The expected answer is every line of the material that contains the word "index".

Supplied data »
==========
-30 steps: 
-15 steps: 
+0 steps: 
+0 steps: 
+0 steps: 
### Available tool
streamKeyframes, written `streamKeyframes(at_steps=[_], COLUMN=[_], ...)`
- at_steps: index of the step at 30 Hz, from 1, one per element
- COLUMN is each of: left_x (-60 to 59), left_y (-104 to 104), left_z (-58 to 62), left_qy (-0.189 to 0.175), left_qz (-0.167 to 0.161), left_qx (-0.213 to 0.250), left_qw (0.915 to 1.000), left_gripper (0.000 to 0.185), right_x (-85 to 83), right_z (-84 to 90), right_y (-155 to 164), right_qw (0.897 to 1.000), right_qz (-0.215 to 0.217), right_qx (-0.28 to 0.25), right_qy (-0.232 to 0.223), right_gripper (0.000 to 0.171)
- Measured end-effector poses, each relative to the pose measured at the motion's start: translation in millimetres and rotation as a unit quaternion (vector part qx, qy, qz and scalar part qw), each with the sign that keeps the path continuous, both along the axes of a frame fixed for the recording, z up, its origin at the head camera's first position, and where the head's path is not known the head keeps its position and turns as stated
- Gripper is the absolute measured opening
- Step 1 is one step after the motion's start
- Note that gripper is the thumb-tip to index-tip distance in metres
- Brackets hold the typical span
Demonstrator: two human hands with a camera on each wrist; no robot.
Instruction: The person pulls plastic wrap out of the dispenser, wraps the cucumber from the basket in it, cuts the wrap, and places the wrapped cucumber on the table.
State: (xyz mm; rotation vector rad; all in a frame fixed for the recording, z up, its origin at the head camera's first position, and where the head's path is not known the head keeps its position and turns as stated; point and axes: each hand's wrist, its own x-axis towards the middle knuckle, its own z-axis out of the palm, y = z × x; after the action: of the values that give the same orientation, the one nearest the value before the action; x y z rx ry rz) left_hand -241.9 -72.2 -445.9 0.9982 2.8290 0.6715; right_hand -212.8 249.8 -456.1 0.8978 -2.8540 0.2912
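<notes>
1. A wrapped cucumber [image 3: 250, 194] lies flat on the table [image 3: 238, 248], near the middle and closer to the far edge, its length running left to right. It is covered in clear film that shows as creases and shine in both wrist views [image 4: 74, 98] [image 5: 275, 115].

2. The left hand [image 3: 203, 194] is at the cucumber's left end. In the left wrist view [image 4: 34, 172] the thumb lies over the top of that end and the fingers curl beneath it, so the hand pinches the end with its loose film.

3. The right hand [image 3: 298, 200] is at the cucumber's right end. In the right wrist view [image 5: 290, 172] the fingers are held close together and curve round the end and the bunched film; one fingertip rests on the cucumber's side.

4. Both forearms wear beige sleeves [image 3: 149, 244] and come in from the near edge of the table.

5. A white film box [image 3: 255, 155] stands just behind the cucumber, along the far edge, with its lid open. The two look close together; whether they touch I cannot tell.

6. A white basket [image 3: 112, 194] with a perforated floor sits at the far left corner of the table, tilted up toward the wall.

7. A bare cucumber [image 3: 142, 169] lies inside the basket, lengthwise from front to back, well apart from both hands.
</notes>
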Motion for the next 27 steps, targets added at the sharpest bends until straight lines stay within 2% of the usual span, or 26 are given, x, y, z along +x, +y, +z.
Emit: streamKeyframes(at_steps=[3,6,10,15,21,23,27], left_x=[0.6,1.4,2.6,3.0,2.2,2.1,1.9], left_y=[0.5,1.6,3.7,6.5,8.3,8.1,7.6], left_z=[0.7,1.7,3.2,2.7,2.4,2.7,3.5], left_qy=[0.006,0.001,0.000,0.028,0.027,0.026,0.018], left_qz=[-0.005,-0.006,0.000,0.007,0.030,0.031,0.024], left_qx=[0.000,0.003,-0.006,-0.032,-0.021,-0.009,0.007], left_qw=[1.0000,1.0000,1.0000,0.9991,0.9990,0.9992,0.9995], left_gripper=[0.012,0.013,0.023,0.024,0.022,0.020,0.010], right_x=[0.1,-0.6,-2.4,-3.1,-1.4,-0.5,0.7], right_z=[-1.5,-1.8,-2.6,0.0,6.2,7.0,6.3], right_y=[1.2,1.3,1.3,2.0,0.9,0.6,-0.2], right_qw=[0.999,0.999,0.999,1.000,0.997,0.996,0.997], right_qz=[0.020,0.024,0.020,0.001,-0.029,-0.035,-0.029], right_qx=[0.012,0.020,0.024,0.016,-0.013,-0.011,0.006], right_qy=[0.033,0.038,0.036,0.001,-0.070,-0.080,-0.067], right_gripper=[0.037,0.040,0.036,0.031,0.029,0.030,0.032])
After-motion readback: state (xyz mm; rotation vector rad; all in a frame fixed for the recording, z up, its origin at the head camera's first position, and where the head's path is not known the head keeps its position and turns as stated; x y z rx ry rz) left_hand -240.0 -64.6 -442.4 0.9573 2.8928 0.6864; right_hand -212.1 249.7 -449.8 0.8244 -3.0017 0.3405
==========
Answer for the task »
- at_steps: index of the step at 30 Hz, from 1, one per element
- Note that gripper is the thumb-tip to index-tip distance in metres

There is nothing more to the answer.